フランスの作家は、ギヨーム・ミュッソや、ミシェル・ビュッシも読んでみたけど、やはりピエール・ルメートルが一番面白いな。これはミステリーというより、12歳で意図せず殺人を犯してしまった少年の人生を描いた人間ドラマで、特別凄いトリックがあるわけではないけれど、なかなか引き込まれるストーリーで読み応えがあった。
主人公のアントワーヌは、両親が離婚し、厳しい母親に育てられている物静かな少年で、色々な不幸が重なって、ある日、隣家の6歳の男の子を殴ってしまい、殺す気はなかったのに男の子は死んでしまった。恐怖に駆られて死体を森に隠したけれど、警察が捕まえに来るのではないかと怯えながら過ごすことに・・。

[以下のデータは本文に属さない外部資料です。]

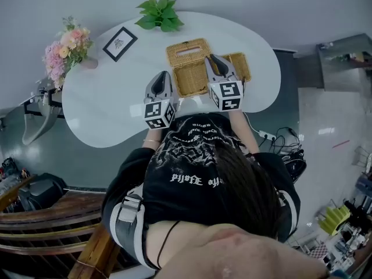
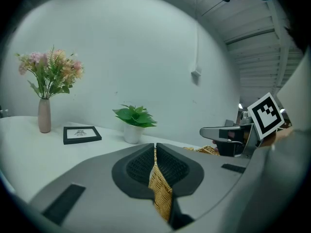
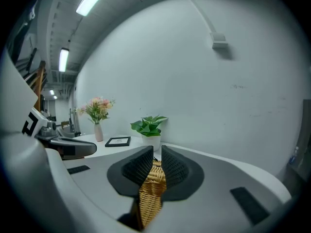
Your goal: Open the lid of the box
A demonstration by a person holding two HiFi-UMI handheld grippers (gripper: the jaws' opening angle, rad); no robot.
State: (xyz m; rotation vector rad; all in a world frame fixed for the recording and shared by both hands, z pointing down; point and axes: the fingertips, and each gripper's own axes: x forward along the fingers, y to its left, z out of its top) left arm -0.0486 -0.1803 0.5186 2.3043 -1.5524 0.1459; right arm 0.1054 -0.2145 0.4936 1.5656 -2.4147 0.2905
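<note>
On the table (image 1: 104, 100), left gripper (image 2: 155, 152) and right gripper (image 3: 154, 157), nearly closed, pinch the wicker box (image 1: 187, 52) rim, the best hold: likely light, stiff, crushable.

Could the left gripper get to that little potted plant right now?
Probably, once freed: the left gripper is pinched on the wicker box, but only bare table lies between it and the potted plant.

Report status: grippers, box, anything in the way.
Left gripper shut on wicker box left wall. Right gripper shut on its right wall. Lid looks tipped back, interior showing. Nothing blocking.
</note>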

このアントワーヌが、何とも哀れを誘う気の毒な少年で、ヴェルーヴェン警部を彷彿とさせる不幸体質なキャラクターなのよね。殺人を犯して死体を隠蔽したとは言え、そのことで良心の呵責に苦しめられ、自分を罰し続けて不幸な人生を送っているアントワーヌに思わず同情してしまった。罪悪感というのは恐ろしい牢獄なんだなと。
後半は、大学生になり恋人ができたアントワーヌが、三角関係の泥沼に嵌るメロドラマのような展開で、意外だったけれど面白かった。ラストで明かされた事実には意表を突かれ、色々と考えさせられた。
謎解きがメインではないので、ミステリーだと思って読むと肩透かしかもしれないけれど、主人公の葛藤が克明に描かれていて心に訴える深いものがあり、読ませるストーリーだった。